EXERCISE GOAL »
Within the material below, filter for lines that hold the word "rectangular".

SOURCE RECORDS »
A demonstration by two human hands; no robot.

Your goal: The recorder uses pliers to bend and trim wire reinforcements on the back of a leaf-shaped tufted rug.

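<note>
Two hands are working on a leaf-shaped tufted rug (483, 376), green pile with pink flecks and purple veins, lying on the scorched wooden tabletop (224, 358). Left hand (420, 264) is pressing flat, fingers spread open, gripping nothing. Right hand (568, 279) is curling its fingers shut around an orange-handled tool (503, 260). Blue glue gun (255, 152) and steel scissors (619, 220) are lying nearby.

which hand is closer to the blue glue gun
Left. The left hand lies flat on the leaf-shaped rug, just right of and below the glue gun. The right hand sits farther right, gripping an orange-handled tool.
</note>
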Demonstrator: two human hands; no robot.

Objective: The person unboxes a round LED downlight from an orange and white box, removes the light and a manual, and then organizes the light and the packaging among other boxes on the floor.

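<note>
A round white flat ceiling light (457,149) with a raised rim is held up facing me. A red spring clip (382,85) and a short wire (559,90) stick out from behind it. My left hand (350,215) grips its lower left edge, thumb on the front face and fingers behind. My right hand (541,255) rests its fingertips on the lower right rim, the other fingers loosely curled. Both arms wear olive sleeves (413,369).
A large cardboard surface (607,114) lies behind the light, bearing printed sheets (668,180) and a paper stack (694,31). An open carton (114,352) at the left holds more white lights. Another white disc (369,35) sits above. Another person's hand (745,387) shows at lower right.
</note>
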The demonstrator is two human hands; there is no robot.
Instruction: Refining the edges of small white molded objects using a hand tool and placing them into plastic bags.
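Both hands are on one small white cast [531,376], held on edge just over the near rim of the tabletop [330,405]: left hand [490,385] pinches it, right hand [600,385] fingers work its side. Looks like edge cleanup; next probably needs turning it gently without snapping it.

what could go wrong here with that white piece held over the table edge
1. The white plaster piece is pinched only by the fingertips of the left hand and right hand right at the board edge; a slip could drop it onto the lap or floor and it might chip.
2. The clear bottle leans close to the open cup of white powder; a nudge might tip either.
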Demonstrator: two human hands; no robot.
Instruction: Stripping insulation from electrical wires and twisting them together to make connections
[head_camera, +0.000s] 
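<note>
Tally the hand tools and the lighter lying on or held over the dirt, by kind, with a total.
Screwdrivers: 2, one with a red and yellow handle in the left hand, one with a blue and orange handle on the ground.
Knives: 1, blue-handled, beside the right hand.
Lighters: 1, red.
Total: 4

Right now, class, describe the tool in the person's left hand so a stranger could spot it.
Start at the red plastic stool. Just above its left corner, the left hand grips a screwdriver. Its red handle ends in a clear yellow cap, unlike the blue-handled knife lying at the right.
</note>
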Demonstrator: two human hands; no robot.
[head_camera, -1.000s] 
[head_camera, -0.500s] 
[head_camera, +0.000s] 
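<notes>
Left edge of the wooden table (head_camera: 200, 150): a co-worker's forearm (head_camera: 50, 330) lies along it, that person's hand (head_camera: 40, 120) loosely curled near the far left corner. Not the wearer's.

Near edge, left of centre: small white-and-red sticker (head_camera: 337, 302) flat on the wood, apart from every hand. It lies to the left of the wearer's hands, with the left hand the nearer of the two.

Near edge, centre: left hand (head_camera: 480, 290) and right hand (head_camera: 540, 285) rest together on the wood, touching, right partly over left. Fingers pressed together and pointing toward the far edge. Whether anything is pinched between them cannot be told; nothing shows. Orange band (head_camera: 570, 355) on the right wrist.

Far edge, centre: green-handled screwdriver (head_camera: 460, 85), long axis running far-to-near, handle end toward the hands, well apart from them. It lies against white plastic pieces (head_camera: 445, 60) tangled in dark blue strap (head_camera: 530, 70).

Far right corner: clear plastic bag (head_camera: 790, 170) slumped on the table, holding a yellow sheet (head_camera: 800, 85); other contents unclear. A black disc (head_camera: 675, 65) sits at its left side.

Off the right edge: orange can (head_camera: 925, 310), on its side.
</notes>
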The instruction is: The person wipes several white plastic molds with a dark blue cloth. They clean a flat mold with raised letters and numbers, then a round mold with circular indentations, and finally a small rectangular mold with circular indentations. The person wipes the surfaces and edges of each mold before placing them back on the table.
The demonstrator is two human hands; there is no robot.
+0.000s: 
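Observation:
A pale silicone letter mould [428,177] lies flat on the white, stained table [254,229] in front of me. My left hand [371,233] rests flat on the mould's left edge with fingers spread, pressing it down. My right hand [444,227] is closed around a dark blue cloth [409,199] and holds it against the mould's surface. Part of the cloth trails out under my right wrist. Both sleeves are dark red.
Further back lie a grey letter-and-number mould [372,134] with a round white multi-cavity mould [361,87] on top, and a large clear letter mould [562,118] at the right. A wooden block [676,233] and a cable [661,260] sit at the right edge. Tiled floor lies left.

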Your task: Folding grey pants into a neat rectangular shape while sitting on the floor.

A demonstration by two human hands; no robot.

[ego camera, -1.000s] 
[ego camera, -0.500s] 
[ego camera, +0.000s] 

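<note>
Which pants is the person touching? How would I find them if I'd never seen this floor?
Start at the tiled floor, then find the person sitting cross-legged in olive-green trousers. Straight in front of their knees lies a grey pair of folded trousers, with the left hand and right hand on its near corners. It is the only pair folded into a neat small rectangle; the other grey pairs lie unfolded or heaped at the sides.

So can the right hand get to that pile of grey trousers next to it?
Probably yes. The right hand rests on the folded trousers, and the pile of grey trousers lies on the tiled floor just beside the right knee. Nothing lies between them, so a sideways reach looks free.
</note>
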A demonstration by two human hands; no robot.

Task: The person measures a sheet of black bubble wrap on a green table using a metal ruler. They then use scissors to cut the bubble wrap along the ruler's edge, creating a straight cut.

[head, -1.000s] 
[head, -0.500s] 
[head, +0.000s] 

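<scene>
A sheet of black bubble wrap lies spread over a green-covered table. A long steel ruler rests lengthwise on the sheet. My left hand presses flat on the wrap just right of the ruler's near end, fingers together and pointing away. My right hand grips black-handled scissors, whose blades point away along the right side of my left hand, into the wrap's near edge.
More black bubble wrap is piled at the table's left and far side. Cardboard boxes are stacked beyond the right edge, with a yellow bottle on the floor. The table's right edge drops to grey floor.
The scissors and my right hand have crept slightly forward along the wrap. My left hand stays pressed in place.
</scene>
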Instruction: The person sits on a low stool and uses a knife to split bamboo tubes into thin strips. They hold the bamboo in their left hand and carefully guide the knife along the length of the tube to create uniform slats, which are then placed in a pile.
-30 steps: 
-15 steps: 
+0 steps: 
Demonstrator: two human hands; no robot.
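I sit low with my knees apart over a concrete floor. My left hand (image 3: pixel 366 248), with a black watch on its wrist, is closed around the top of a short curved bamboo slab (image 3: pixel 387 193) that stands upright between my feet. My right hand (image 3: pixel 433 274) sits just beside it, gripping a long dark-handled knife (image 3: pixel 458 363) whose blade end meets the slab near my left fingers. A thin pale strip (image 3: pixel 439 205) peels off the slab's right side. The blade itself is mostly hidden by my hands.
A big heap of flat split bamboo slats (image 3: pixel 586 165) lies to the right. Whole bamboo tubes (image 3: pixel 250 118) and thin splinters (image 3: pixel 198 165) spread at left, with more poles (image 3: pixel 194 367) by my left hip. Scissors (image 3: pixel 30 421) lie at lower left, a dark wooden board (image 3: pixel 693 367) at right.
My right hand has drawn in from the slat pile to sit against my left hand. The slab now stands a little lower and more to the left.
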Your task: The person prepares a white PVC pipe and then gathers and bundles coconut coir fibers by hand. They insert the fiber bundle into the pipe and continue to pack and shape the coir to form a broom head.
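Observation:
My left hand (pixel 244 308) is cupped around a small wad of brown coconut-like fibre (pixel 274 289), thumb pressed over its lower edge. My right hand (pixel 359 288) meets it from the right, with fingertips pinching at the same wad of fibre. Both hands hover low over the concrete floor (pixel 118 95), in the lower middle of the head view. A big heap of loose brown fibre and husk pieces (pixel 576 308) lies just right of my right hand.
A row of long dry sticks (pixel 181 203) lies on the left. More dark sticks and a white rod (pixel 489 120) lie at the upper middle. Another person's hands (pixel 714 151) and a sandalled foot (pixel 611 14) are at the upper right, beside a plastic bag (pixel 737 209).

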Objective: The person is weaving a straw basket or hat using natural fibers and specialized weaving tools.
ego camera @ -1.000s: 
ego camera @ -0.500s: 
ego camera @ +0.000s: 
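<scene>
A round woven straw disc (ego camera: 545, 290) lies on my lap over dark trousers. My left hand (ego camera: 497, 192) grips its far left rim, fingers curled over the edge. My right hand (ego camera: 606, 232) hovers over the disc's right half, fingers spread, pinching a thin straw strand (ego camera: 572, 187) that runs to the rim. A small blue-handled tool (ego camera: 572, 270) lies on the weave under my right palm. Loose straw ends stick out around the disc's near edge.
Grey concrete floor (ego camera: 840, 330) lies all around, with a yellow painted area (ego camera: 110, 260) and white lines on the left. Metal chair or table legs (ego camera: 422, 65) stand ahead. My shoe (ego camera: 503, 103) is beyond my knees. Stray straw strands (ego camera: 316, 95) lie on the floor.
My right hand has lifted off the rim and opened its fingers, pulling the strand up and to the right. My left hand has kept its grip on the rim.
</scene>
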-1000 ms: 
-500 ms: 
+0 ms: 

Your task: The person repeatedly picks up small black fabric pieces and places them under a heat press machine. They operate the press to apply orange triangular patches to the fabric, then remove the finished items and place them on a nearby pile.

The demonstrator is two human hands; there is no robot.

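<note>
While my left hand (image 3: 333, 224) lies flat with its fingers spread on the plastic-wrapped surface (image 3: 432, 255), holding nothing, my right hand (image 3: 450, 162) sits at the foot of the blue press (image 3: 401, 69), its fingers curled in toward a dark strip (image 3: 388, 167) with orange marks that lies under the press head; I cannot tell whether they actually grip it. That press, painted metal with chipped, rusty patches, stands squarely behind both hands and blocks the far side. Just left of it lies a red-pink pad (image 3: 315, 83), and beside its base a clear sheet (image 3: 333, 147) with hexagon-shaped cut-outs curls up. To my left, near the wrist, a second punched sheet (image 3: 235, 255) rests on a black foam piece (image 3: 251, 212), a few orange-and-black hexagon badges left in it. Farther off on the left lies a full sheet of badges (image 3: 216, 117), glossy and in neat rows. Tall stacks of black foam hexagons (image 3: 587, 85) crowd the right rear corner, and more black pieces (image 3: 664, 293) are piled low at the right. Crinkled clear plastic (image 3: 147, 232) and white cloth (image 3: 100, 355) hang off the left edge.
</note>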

PROBLEM SOLUTION »
The instruction is: The person wipes several white plastic molds with a dark blue cloth. They clean a flat mold with raised letters and numbers, then a round mold with circular indentations, and finally a small rectangular mold with circular indentations. The person wipes the surfaces and edges of each mold before placing them back on the table.
Your task: Folding grey pants into a neat rectangular shape while sitting on the floor.

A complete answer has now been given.